The artist in question is known for using volatile materials—previous works include a drawing made with rocket fuel and an installation that had to be extinguished mid-opening. “Safety is key,” D reassured me. “It mustn’t just explode randomly.” This was not entirely comforting.

A phone call was all it took. Harland loved the idea and said he actually had a cupboard full of gunpowder that he wasn’t sure how to use – so this commission was ideal.

Once the portrait was complete, the next challenge was where to store it. Gunpowder is not something you can just prop up against a wall. No smoking was allowed anywhere near it, and, as an added precaution, the piece had to be kept behind explosion-proof glass.

Fiona, my gallery assistant, looked at the crate when it arrived and then at me. “If this goes wrong,” she said, “do we technically die in the name of art?”

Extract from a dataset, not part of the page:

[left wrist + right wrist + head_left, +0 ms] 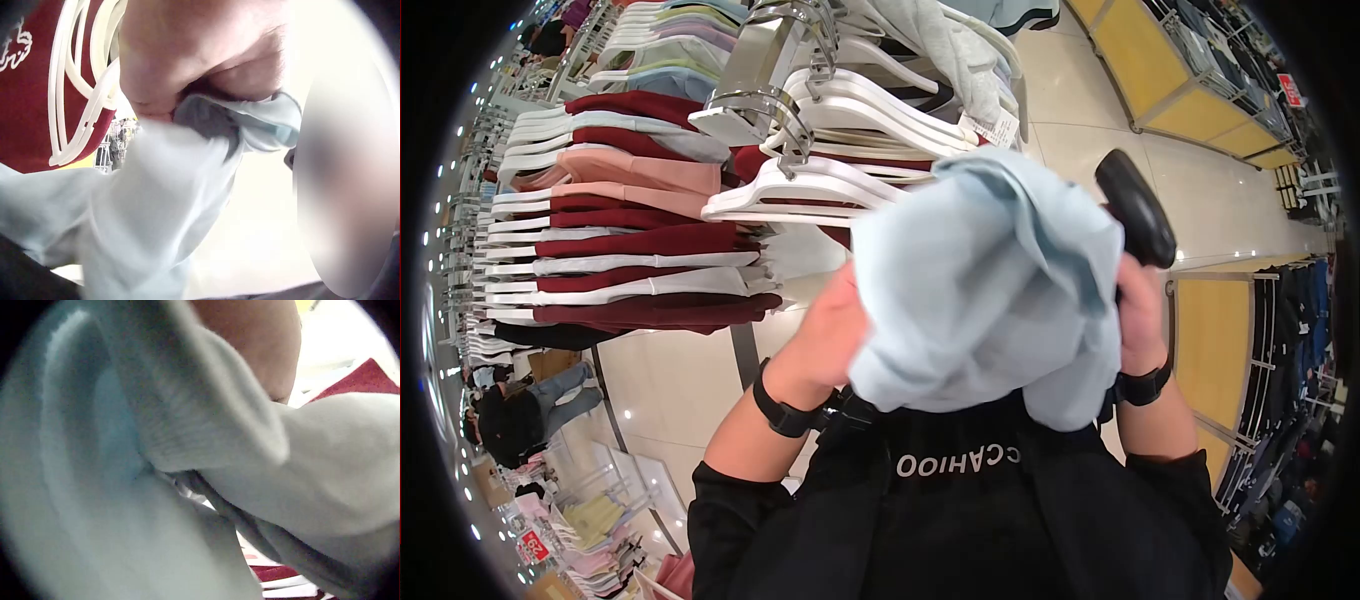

“Possibly,” I admitted. “But let’s try not to.”

The portrait was spectacular—smoky textures, deep charcoals, and fiery reds. D loved it. The only slight issue? He wanted to hang it in his drawing room, over the fireplace.

“Just a couple of small concerns,” I said carefully. “Will there be fires? And… er… candles?”

“Always,” he said proudly. “I love atmosphere.”

There was a long pause as I considered whether it was my professional duty to explain that his new portrait could, under the right (or rather wrong) conditions, ignite and destroy his entire Georgian townhouse along with much of London.

”We don’t want to cause a second fire of London, so maybe-“

”Don’t we? Imagine the publicity!”

“Make sure it’s always behind the explosion proof glass,” I said. “And, maybe no flambé desserts near it.”

The piece was finally installed, behind its protective casing, with a small but noticeable No Smoking sign discreetly placed nearby. D is thrilled. I, however, will not fully relax until at least a month has passed and I have definitive proof that it has not combusted during the cigar and indoor fireworks dinner party that D was having in its honour.